(Stored items from a collection)
********************

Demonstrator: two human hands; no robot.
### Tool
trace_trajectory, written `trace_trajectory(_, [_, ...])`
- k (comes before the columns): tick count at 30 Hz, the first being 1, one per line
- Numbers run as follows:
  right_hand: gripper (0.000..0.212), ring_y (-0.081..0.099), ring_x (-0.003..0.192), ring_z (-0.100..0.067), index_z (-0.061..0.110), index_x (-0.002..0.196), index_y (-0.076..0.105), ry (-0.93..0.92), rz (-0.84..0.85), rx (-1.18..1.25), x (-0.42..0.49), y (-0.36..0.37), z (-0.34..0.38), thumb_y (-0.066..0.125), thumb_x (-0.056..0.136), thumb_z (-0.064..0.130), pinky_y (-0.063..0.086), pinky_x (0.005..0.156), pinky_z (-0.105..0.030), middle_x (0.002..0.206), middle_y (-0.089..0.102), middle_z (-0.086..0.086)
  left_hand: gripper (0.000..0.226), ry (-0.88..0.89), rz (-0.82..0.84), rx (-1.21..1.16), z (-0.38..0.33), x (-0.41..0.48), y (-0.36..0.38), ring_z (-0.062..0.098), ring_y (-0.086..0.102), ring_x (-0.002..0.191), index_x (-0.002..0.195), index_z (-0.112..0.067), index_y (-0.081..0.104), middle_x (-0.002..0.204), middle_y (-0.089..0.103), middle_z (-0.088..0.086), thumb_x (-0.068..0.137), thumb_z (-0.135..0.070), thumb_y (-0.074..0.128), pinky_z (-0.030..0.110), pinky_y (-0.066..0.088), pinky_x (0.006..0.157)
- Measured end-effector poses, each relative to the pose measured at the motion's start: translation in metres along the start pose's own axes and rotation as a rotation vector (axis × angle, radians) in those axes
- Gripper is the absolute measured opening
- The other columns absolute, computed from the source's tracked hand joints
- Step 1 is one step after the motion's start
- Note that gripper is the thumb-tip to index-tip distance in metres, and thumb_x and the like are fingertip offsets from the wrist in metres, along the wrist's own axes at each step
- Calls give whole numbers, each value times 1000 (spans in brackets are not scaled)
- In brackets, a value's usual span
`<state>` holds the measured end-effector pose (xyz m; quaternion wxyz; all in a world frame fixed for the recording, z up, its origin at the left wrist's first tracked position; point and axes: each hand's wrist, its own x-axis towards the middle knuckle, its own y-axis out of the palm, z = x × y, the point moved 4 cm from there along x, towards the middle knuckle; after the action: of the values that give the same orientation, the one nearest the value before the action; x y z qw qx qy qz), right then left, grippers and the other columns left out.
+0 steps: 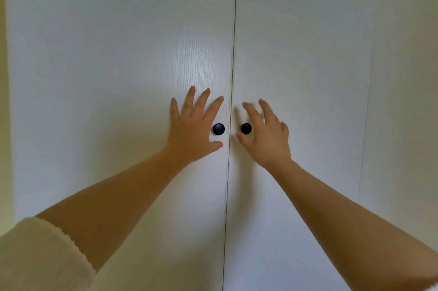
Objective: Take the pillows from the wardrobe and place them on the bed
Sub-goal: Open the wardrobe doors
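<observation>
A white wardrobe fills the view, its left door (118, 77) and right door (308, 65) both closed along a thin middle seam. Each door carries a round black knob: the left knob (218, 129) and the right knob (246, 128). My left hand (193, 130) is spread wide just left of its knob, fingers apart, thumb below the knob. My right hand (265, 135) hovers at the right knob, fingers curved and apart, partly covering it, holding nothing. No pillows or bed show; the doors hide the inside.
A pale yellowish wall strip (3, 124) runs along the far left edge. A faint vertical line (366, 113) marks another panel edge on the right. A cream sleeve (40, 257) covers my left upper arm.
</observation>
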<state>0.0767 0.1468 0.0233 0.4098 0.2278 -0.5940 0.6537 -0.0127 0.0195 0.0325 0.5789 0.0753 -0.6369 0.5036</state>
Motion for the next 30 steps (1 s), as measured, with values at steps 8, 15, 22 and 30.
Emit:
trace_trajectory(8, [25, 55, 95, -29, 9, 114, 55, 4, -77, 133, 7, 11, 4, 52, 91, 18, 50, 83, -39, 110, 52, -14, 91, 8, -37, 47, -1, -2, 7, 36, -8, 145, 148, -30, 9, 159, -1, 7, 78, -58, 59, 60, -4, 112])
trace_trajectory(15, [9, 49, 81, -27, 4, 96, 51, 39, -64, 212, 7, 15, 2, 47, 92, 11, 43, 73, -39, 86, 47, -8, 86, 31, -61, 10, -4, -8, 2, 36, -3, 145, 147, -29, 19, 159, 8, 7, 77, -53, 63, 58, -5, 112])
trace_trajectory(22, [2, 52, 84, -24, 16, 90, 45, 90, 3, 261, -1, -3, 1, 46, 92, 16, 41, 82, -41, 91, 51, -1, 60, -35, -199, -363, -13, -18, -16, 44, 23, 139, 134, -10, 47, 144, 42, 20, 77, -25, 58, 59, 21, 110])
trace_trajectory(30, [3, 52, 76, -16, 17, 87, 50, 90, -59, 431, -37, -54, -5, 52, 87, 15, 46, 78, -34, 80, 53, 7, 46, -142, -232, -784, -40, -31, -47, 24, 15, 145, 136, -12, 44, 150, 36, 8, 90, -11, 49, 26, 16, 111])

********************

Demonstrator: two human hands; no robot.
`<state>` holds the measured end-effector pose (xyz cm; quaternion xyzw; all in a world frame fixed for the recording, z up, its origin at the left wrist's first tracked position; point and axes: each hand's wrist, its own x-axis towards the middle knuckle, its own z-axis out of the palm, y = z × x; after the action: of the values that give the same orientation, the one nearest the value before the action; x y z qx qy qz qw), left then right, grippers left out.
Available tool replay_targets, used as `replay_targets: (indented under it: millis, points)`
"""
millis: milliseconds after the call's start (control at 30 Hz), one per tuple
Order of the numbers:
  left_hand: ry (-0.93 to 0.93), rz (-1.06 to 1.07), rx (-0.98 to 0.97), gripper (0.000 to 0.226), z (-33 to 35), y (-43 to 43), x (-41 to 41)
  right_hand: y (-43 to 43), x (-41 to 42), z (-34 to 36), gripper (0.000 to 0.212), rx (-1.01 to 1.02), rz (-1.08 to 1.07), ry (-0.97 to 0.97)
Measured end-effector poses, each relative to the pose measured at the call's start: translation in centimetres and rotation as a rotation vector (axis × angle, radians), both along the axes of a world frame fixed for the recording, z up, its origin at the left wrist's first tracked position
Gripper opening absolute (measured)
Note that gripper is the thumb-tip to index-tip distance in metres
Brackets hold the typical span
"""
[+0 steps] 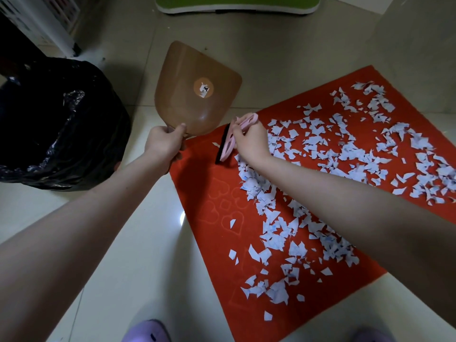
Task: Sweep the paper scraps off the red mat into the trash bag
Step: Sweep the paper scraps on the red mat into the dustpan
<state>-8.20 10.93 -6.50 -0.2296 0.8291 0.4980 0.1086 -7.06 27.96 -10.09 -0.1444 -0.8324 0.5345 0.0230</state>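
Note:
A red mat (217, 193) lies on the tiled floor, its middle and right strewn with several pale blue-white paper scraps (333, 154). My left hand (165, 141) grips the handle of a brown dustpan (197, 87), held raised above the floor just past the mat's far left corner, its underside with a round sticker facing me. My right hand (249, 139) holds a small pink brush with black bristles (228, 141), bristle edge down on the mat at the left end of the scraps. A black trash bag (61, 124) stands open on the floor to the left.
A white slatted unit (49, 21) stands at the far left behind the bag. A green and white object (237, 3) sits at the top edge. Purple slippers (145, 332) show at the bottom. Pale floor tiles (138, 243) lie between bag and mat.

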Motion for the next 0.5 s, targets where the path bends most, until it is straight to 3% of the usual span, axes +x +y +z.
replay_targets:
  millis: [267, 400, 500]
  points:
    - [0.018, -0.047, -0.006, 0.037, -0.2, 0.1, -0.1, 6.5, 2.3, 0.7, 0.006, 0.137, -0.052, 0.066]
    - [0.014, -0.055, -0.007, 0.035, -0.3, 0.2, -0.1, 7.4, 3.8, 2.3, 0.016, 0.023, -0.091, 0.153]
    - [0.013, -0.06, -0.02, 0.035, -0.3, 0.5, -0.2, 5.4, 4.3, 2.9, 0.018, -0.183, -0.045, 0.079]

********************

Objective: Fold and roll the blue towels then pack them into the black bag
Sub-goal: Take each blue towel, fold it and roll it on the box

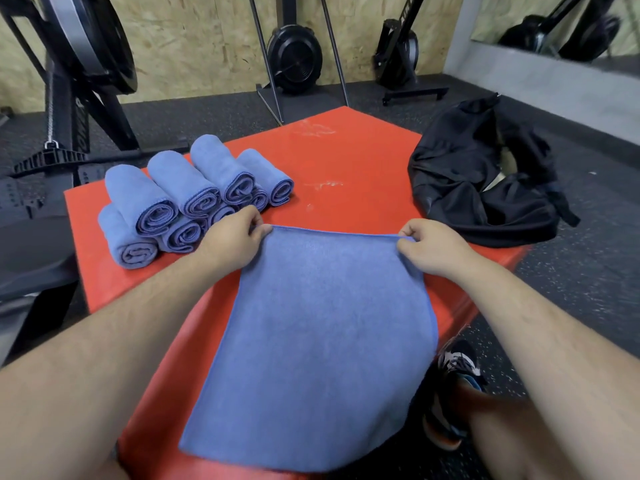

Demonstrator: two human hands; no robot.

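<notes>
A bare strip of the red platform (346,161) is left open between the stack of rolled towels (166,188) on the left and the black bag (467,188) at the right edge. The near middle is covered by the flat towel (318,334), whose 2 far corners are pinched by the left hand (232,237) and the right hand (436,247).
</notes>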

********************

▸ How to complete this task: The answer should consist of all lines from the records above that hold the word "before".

▸ Solution for this task:
- k (comes before the columns): tick count at 30 Hz, the first being 1, one per line
`<state>` holds the measured end-effector pose (xyz m; quaternion wxyz; all in a world frame fixed for the recording, z up, its origin at the left wrist's first tracked position; point and axes: each hand's wrist, its own x-axis towards the middle knuckle, its own y-axis out of the palm, z = x × y, the point moved 4 cm from there along x, towards the middle knuckle; after the action: of the values that give the same orientation, the one nearest the value before the action; x y z qw qx qy qz), right then left, grippers and the other columns left out.
`<state>` holds the measured end-effector pose (xyz cm; quaternion xyzw; all in a world frame fixed for the recording, z up, its origin at the left wrist's first tracked position; point and axes: each hand's wrist, its own x-axis towards the middle knuckle, its own z-axis out of the palm, y = z × x; after the action: of the values that give the same orientation, the one nearest the value before the action; x y z qx qy qz qw), left then right, grippers left out.

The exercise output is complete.